Bu kadar girizgâh yapmama sebep olan kitabın adı ise Aylak Kitap’tan çıkan “Hiçbir Şey Yapmama Günü”.

Kahramanımız olan küçük kız, annesiyle birlikte bir ormanın içinde yer alan kır evine gider. Belli ki annesinin bilgisayarda çalışması için gidilmiş, babasının neden gelmediği ise bilinmiyor. Annesi bilgisayarda çalışırken kahramanımız da can sıkıntısından tableti kendine dost edinir ve yanından hiç ayırmaz. Annesinin uyarılarına da kulak asmaz. Annesinin tableti alıp saklaması da bir sonuç vermez. Kahramanımız alışık olduğu bu saklama oyununu da kolaylıkla sonlandırıp tabletiyle birlikte kendini dışarı atar.

İşte asıl macera da burada başlar. Doğanın içinde, doğanın bileşenlerini bile tabletindeki oyun kahramanlarına benzeterek dolaşırken kahramanımız için korkunç, benim gibi okuyucular içinse muhteşem bir gelişme olur ve tablet göle düşüverir. Tableti derin sulardan kurtaramayacağını anlayan küçük kız, ormandaki salyangozları takip etme kararı alır ve böylece hiç bilmediği bir yolculuğa çıkar. İyi ki de çıkar. Bu vesile ile toprak, mantar, çamur, bitkiler, güneş, yağmur ve daha birçok doğa harikasının farkına varma fırsatı bulur. Daha önce hiç fark etmediği ve şimdi dâhil olmaktan dolayı çok heyecan duyduğu bu dünyada neşe içinde koşar, yuvarlanır, yağmur sularını içer, kuşlarla sohbet eder, yeni böcekler, taşlar, oyunlar keşfeder. Okuyucuyu da kitabın başından itibaren soktuğu hüzünlü ve kasvetli havadan kurtarıp neşeli, hareketli ve doğa sarhoşu bir ruh haline sokar.

Birkaç saat önce canı sıkılmış, bıkkın ve durgun bir kız çocuğu olarak çıktığı kapıdan bambaşka biri olarak geri geldiğinde hâlâ bilgisayar başında olan annesi bile gözüne farklı gözükür. Kitabın bu kısmına kadar kahramanın yaşadığı değişimden, farkındalıktan mutlu olsam da minik kızın annesinde bir değişim olmaması yine bir hüzün havası yaratmıyor değil.

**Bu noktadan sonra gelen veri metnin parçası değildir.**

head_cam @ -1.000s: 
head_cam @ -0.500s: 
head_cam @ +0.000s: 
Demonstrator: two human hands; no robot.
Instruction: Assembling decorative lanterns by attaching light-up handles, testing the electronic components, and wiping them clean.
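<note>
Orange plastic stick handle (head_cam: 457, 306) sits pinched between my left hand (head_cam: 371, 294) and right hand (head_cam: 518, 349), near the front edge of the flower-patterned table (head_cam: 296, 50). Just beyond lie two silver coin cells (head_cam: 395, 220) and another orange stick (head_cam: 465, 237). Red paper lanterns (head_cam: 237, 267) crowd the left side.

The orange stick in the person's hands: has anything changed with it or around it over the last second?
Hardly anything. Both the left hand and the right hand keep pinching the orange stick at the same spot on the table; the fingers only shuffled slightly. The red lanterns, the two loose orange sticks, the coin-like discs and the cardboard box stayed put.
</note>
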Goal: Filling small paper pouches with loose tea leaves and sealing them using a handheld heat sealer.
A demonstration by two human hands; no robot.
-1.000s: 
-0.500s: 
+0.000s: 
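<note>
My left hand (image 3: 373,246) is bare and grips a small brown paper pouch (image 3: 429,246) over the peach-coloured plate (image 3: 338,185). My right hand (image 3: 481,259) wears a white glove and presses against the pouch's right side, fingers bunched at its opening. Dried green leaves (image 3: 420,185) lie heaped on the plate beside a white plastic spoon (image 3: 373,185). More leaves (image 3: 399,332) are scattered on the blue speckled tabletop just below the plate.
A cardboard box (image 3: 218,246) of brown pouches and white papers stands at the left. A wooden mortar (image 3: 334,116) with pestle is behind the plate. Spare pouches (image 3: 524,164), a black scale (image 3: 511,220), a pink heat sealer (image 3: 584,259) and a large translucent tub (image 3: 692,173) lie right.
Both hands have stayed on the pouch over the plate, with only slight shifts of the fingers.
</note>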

Çocukları sanal âleme, teknolojiye, dijital oyunlara olan düşkünlükleri ile suçlayan yetişkinlerin, kendilerinde herhangi bir farkındalık edinmemeleri de kızın annesi üzerinden basit bir şekilde anlatılıyor. Öyle ki kız bile annesine yaşadığı farkındalığı ve girdiği yeni dünyanın büyüsünü anlatmayı gerekli bulmuyor. Yetişkinlerin kendi dünyaları ile daha fazla meşgul olabilmek için bilinçli ya da bilinçsiz çocukları sürükledikleri dijital hayatlar çok naif bir sadelikle anlatılıyor.

Beatrice Alemagna tarafından yazılan ve Rüzgar Rumi tarafından Türkçeye çevrilen kitabın duyguları çok iyi bir şekilde yansıtmayı başaran çizimleri ise yine yazar Beatrice’e ait. Çocuklara doğanın ne kadar güzel oyunlar, maceralar ve deneyimler barındırdığını anlatabilmek, yetişkinlere ise çocukları nelere maruz bırakabildiklerini anlayabilmeleri için güzel fırsatlar sunuyor. English Association tarafından 2018’in En İyi Çocuk Kitabı ödülüne layık görülen kitabın Fransa ve Amerika’da pek çok ödülü daha bulunuyor.

Bu kitap vasıtasıyla, tüm çocuklara ve ailelerine bol bol birlikte geçirecekleri hiçbir şey yapmama günleri diliyorum.